------ Dataset extract ------

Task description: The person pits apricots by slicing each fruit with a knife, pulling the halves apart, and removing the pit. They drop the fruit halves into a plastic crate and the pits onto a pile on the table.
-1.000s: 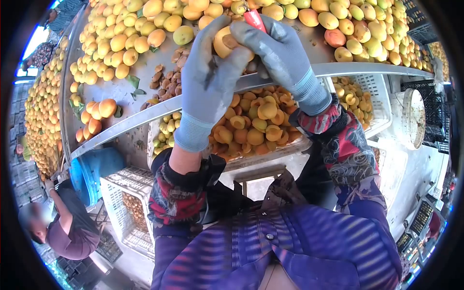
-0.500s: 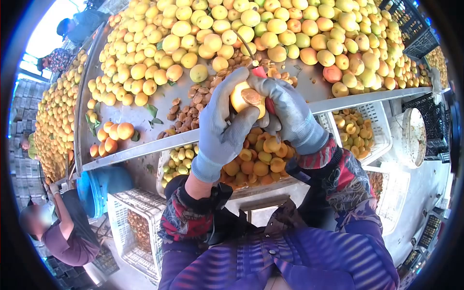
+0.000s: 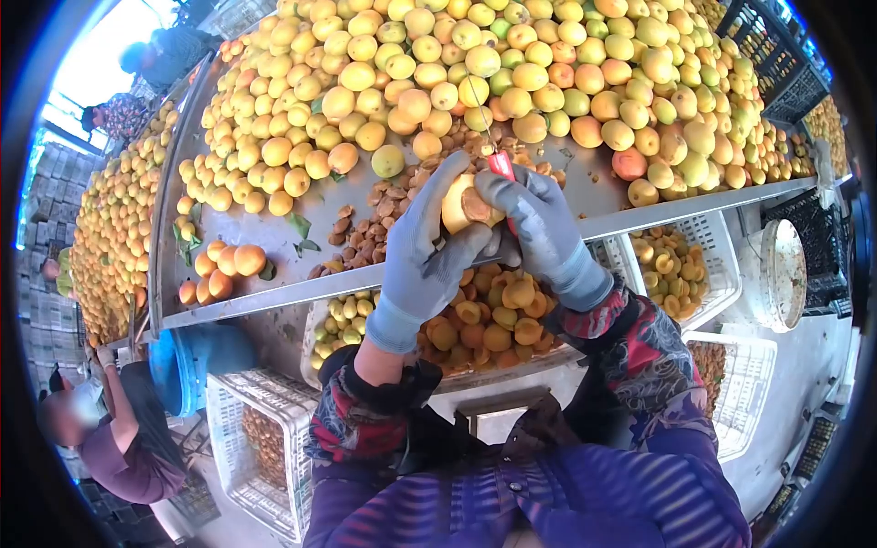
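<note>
My left hand (image 3: 418, 245), in a grey-coated glove, is closed around an apricot (image 3: 454, 205). The fruit is split, and a brown patch that looks like the pit (image 3: 477, 206) shows on the side facing me. Against the fruit from the right, my gloved right hand (image 3: 548, 224) grips a red-handled tool (image 3: 501, 165). Its thin metal shaft points up and away over the table. Both hands are close together above the table's front edge (image 3: 356, 281). Beneath them, a crate holds split apricots (image 3: 493, 320).
Whole apricots (image 3: 365, 82) cover the back of the metal table, with loose brown pits (image 3: 370, 224) nearer me. White crates (image 3: 256, 388) and a blue bin (image 3: 196, 361) stand below left. More crates and a white bucket (image 3: 784, 274) are at right. Another person (image 3: 128, 447) works at far left.
The apricot has turned slightly in my left hand, and its brown patch looks different. The tool's shaft now stands straighter. The whole view has shifted a little.
</note>
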The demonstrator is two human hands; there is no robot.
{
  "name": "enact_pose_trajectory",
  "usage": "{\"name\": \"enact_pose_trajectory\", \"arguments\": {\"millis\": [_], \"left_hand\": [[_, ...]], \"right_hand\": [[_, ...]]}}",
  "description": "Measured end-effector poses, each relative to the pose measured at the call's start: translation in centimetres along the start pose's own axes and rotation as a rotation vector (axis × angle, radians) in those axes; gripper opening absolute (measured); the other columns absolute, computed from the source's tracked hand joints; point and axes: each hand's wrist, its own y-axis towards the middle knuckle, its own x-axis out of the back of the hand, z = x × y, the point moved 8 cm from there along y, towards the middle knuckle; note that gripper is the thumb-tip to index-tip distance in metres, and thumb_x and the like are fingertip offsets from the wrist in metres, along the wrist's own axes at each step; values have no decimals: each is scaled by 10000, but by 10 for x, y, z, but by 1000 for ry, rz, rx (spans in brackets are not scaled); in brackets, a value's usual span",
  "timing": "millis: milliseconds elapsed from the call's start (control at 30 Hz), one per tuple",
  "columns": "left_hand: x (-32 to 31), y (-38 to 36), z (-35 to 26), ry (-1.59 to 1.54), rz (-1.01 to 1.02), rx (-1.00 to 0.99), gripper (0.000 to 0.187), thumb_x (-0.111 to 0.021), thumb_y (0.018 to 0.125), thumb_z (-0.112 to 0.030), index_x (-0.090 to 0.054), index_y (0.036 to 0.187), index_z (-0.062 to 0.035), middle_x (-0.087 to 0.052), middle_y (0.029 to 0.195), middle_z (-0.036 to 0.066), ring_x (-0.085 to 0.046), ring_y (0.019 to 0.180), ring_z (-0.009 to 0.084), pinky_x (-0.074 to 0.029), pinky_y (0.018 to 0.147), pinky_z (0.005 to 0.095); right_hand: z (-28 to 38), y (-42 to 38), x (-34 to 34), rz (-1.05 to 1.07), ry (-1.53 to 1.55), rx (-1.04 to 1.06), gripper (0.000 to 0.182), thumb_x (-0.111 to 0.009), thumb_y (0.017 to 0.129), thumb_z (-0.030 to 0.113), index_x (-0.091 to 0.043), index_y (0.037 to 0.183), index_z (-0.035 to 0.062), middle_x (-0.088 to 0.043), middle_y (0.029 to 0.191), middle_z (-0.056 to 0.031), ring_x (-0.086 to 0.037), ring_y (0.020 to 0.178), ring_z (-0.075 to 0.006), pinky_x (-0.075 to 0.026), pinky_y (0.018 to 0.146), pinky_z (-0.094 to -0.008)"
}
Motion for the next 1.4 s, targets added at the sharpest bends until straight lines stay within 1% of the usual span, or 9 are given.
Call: {"name": "enact_pose_trajectory", "arguments": {"millis": [100,200,567,667,733,1033,1167,1333,1400], "left_hand": [[0,-3,-4,-40,28,68,597,-647,822,-62,-401,1360,17,-588,1159,150,-584,1021,181,-455,898,287],[-1,-2,-3,-14,-8,-25,565,-614,832,-60,-411,1354,16,-581,1115,124,-579,945,150,-463,869,271],[-10,-5,29,-616,-149,413,600,-575,775,45,-418,1351,-6,-540,1159,81,-563,933,129,-475,783,247],[3,2,16,-5,-102,127,555,-639,760,3,-490,1294,-15,-555,1130,98,-576,950,158,-490,768,271],[7,3,1,327,-119,-81,489,-681,740,-22,-562,1215,-24,-571,1106,128,-597,937,189,-500,748,284],[23,-2,9,382,-104,-2,412,-687,726,-71,-608,1127,-17,-623,905,145,-628,774,261,-505,714,319],[14,-8,-3,728,-63,-195,466,-684,756,-141,-575,1186,0,-642,1013,183,-634,872,326,-498,773,374],[15,-15,21,699,-87,-13,471,-605,791,-74,-524,1247,13,-635,986,191,-625,862,316,-488,787,351],[8,-13,20,675,-115,-14,458,-575,802,-57,-519,1252,12,-633,984,191,-626,853,312,-488,779,354]], "right_hand": [[25,-9,-7,71,-174,425,317,-585,888,357,-604,849,42,-548,571,-22,-478,396,-91,-340,336,-217],[-13,-3,8,-31,20,-191,311,-532,919,344,-595,956,42,-510,561,-7,-387,361,-85,-291,348,-204],[7,16,22,-187,-363,264,258,-564,920,283,-603,861,35,-548,606,-2,-484,459,-48,-363,389,-206],[18,11,14,-127,-433,394,248,-573,920,272,-614,898,28,-517,632,27,-491,539,-20,-386,432,-194],[7,8,10,-53,-250,90,241,-582,914,265,-608,929,26,-524,647,32,-512,571,-24,-405,452,-194],[-10,6,-8,86,-171,32,198,-617,888,241,-584,953,57,-583,781,-21,-586,635,-86,-469,541,-230],[0,6,-8,62,-678,529,393,-647,872,353,-529,1120,71,-613,861,-96,-637,741,-154,-507,587,-257],[-6,-5,-8,178,-381,42,373,-633,867,369,-515,1044,62,-619,874,-151,-634,863,-276,-481,753,-373],[-14,4,-6,115,-373,165,359,-626,870,353,-512,1043,61,-617,865,-157,-635,850,-284,-481,747,-370]]}}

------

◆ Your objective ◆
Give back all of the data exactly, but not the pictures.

◆ Final answer ◆
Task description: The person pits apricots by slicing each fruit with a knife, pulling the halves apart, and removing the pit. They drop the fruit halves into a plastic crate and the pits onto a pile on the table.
-1.000s: 
-0.500s: 
+0.000s: 
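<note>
My left hand (image 3: 418, 245), in a grey-coated glove, is closed around an apricot (image 3: 454, 205). The fruit is split, and a brown patch that looks like the pit (image 3: 477, 206) shows on the side facing me. Against the fruit from the right, my gloved right hand (image 3: 548, 224) grips a red-handled tool (image 3: 501, 165). Its thin metal shaft points up and away over the table. Both hands are close together above the table's front edge (image 3: 356, 281). Beneath them, a crate holds split apricots (image 3: 493, 320).
Whole apricots (image 3: 365, 82) cover the back of the metal table, with loose brown pits (image 3: 370, 224) nearer me. White crates (image 3: 256, 388) and a blue bin (image 3: 196, 361) stand below left. More crates and a white bucket (image 3: 784, 274) are at right. Another person (image 3: 128, 447) works at far left.
The apricot has turned slightly in my left hand, and its brown patch looks different. The tool's shaft now stands straighter. The whole view has shifted a little.
</note>
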The demonstrator is two human hands; there is no robot.
{
  "name": "enact_pose_trajectory",
  "usage": "{\"name\": \"enact_pose_trajectory\", \"arguments\": {\"millis\": [_], \"left_hand\": [[_, ...]], \"right_hand\": [[_, ...]]}}",
  "description": "Measured end-effector poses, each relative to the pose measured at the call's start: translation in centimetres along the start pose's own axes and rotation as a rotation vector (axis × angle, radians) in those axes; gripper opening absolute (measured); the other columns absolute, computed from the source's tracked hand joints; point and axes: each hand's wrist, its own y-axis towards the middle knuckle, its own x-axis out of the back of the hand, z = x × y, the point moved 8 cm from there along y, towards the middle knuckle; note that gripper is the thumb-tip to index-tip distance in metres, and thumb_x and the like are fingertip offsets from the wrist in metres, along the wrist's own axes at each step; values have no decimals: each is scaled by 10000, but by 10 for x, y, z, but by 1000 for ry, rz, rx (spans in brackets are not scaled); in brackets, a value's usual span",
  "timing": "millis: milliseconds elapsed from the call's start (control at 30 Hz), one per tuple",
  "columns": "left_hand: x (-32 to 31), y (-38 to 36), z (-35 to 26), ry (-1.59 to 1.54), rz (-1.01 to 1.02), rx (-1.00 to 0.99), gripper (0.000 to 0.187), thumb_x (-0.111 to 0.021), thumb_y (0.018 to 0.125), thumb_z (-0.112 to 0.030), index_x (-0.090 to 0.054), index_y (0.036 to 0.187), index_z (-0.062 to 0.035), middle_x (-0.087 to 0.052), middle_y (0.029 to 0.195), middle_z (-0.036 to 0.066), ring_x (-0.085 to 0.046), ring_y (0.019 to 0.180), ring_z (-0.009 to 0.084), pinky_x (-0.074 to 0.029), pinky_y (0.018 to 0.147), pinky_z (0.005 to 0.095); right_hand: z (-28 to 38), y (-42 to 38), x (-34 to 34), rz (-1.05 to 1.07), ry (-1.53 to 1.55), rx (-1.04 to 1.06), gripper (0.000 to 0.182), thumb_x (-0.111 to 0.009), thumb_y (0.017 to 0.129), thumb_z (-0.030 to 0.113), index_x (-0.091 to 0.043), index_y (0.037 to 0.183), index_z (-0.035 to 0.062), middle_x (-0.088 to 0.043), middle_y (0.029 to 0.191), middle_z (-0.056 to 0.031), ring_x (-0.086 to 0.037), ring_y (0.020 to 0.178), ring_z (-0.075 to 0.006), pinky_x (-0.075 to 0.026), pinky_y (0.018 to 0.146), pinky_z (-0.094 to -0.008)"
}
Motion for the next 1.4 s, targets added at the sharpest bends until straight lines stay within 1% of the usual span, or 9 are given.
Call: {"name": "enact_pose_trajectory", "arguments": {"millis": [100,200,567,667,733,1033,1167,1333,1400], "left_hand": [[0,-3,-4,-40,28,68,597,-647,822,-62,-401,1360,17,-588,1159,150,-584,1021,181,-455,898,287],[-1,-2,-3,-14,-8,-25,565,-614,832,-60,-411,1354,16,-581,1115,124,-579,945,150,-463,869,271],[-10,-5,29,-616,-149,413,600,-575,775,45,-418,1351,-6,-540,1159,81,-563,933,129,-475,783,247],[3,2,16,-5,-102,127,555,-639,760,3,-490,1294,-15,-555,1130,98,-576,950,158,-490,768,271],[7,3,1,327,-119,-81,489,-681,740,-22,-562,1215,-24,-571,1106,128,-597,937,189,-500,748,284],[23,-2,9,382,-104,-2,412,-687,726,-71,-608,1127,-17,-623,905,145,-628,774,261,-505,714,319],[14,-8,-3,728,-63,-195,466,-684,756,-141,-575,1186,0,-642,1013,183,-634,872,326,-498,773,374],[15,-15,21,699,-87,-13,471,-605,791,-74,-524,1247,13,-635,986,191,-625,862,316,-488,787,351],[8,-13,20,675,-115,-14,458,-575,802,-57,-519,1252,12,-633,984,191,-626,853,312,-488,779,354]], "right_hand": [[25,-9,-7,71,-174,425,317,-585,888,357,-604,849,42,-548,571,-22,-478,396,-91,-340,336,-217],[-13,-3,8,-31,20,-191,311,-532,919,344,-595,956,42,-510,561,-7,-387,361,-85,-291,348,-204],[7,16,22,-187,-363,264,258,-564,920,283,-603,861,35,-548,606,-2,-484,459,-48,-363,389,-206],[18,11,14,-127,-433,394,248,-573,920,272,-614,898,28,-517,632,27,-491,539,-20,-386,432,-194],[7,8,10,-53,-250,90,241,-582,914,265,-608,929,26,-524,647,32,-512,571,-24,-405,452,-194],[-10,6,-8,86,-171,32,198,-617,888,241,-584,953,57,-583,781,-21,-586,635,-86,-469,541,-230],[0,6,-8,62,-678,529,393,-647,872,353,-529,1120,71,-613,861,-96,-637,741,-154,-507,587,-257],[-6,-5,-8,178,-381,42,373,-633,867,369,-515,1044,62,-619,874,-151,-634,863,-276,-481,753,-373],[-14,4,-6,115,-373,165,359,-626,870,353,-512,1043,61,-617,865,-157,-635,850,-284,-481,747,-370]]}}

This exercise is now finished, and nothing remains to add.